What you need to do:
Set down the full listing below word for word; pictures stay out of the copy.

========================================================================

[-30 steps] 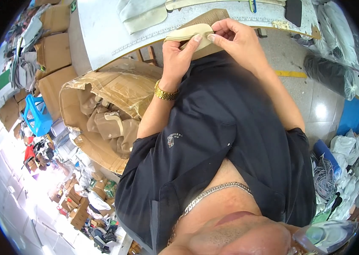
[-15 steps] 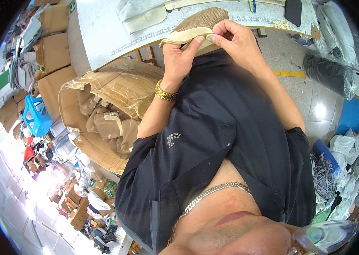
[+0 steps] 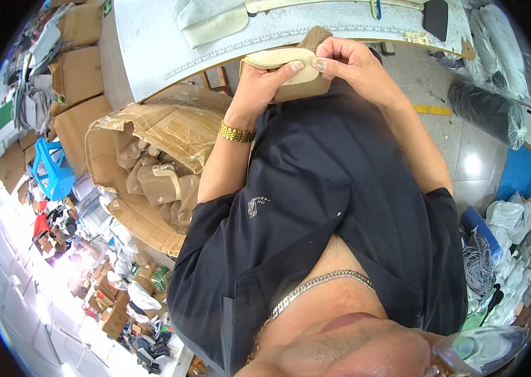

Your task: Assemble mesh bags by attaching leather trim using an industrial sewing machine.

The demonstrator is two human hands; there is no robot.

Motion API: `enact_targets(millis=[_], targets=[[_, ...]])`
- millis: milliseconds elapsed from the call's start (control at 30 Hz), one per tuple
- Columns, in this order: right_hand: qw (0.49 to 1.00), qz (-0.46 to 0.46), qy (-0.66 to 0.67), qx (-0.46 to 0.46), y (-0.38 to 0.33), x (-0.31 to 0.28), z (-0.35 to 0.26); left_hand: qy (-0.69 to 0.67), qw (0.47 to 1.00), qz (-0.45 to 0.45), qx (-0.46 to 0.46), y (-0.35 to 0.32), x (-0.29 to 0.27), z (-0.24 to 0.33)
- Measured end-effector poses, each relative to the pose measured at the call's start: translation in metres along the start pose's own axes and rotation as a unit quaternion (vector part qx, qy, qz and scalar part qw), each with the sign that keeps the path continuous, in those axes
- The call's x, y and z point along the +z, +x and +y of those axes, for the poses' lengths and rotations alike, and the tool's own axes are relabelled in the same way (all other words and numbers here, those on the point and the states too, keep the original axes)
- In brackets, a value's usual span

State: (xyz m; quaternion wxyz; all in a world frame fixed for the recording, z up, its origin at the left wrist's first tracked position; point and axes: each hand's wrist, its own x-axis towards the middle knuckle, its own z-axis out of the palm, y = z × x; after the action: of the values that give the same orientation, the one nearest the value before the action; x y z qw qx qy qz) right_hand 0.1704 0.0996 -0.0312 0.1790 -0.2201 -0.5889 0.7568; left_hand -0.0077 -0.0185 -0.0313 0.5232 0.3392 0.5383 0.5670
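Note:
Near the table's front edge I hold a brown mesh piece with a cream band, which looks like a shoe upper. My left hand, with a gold watch at its wrist, is closed on its left end, the thumb pressed flat on the cream band. At the other end of the band, the thumb and index finger of my right hand pinch the edge. The fingers behind the piece are partly hidden. Similar brown pieces with cream strips lie heaped in an open cardboard box to my left.
The white table ahead bears a ruler-like scale along its edge, pale sheet material, and a dark flat piece. A blue stool and stacked cartons stand left. Plastic-wrapped rolls lie right.
The shoe upper has come down toward me and turned, so more of its cream band faces up. My left hand has moved slightly left and down; my right hand has lowered a little.

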Motion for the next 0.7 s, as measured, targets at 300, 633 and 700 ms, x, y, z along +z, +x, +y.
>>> enact_targets(millis=[300, 633, 700], targets=[[0.932, 0.170, -0.315, -0.063, -0.006, 0.015, -0.015, 0.123, 0.986, 0.051, 0.098, 0.003, 0.015, 0.003], [0.939, 0.141, -0.298, -0.098, -0.001, 0.021, -0.017, 0.173, 0.967, 0.116, 0.145, -0.002, 0.021, 0.005], [0.941, 0.141, -0.288, -0.104, 0.000, 0.020, -0.013, 0.186, 0.966, 0.111, 0.141, -0.002, 0.020, 0.008]])
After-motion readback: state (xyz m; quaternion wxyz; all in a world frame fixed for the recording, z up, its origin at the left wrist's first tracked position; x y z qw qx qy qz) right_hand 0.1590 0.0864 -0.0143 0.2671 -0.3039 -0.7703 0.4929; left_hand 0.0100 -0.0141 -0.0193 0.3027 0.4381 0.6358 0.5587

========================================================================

Response box:
[-30 steps] 
[-15 steps] 
[+0 steps] 

Your task: Assemble mesh bags by attaching leather trim using an industrial sewing machine.

The demonstrator is two human hands; there is no robot.

Motion API: `enact_targets(millis=[_], targets=[[_, ...]])`
- millis: milliseconds elapsed from the call's start (control at 30 Hz), one per tuple
- Columns, in this order: right_hand: qw (0.49 to 1.00), qz (-0.46 to 0.46), qy (-0.66 to 0.67), qx (-0.46 to 0.46), y (-0.38 to 0.33), x (-0.31 to 0.28), z (-0.35 to 0.26); left_hand: qy (-0.69 to 0.67), qw (0.47 to 1.00), qz (-0.45 to 0.45), qx (-0.46 to 0.46), y (-0.35 to 0.32), x (-0.29 to 0.27), z (-0.24 to 0.33)
- Measured end-effector poses, each relative to the pose measured at the call's start: translation in metres along the start pose's own axes and rotation as a unit quaternion (vector part qx, qy, qz and scalar part qw), each with the sign that keeps the path continuous, in those axes
- The call's x, y and z point along the +z, +x and +y of those axes, for the poses' lengths and rotations alike, and the tool's own axes are relabelled in the same way (all other words and numbers here, those on the point and the states too, keep the original axes)
- In brackets, a value's usual span

State: (xyz m; quaternion wxyz; all in a world frame fixed for the recording, z up, its origin at the left wrist's first tracked position; point and axes: each hand's wrist, its own x-axis towards the middle knuckle, its own z-axis out of the palm, y = z × x; after the action: of the values that give the same orientation, the one nearest the value before the action; x y z qw qx qy qz) right_hand 0.1704 0.0996 -0.0312 0.1790 -0.2201 -0.5889 0.7568; left_hand -0.0077 -0.0185 -0.0313 0.5232 0.3392 0.5383 0.5670
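Note:
Near the table's front edge I hold a brown mesh piece with a cream band, which looks like a shoe upper. My left hand, with a gold watch at its wrist, is closed on its left end, the thumb pressed flat on the cream band. At the other end of the band, the thumb and index finger of my right hand pinch the edge. The fingers behind the piece are partly hidden. Similar brown pieces with cream strips lie heaped in an open cardboard box to my left.
The white table ahead bears a ruler-like scale along its edge, pale sheet material, and a dark flat piece. A blue stool and stacked cartons stand left. Plastic-wrapped rolls lie right.
The shoe upper has come down toward me and turned, so more of its cream band faces up. My left hand has moved slightly left and down; my right hand has lowered a little.
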
Motion for the next 0.7 s, as measured, targets at 300, 633 and 700 ms, x, y, z along +z, +x, +y.
>>> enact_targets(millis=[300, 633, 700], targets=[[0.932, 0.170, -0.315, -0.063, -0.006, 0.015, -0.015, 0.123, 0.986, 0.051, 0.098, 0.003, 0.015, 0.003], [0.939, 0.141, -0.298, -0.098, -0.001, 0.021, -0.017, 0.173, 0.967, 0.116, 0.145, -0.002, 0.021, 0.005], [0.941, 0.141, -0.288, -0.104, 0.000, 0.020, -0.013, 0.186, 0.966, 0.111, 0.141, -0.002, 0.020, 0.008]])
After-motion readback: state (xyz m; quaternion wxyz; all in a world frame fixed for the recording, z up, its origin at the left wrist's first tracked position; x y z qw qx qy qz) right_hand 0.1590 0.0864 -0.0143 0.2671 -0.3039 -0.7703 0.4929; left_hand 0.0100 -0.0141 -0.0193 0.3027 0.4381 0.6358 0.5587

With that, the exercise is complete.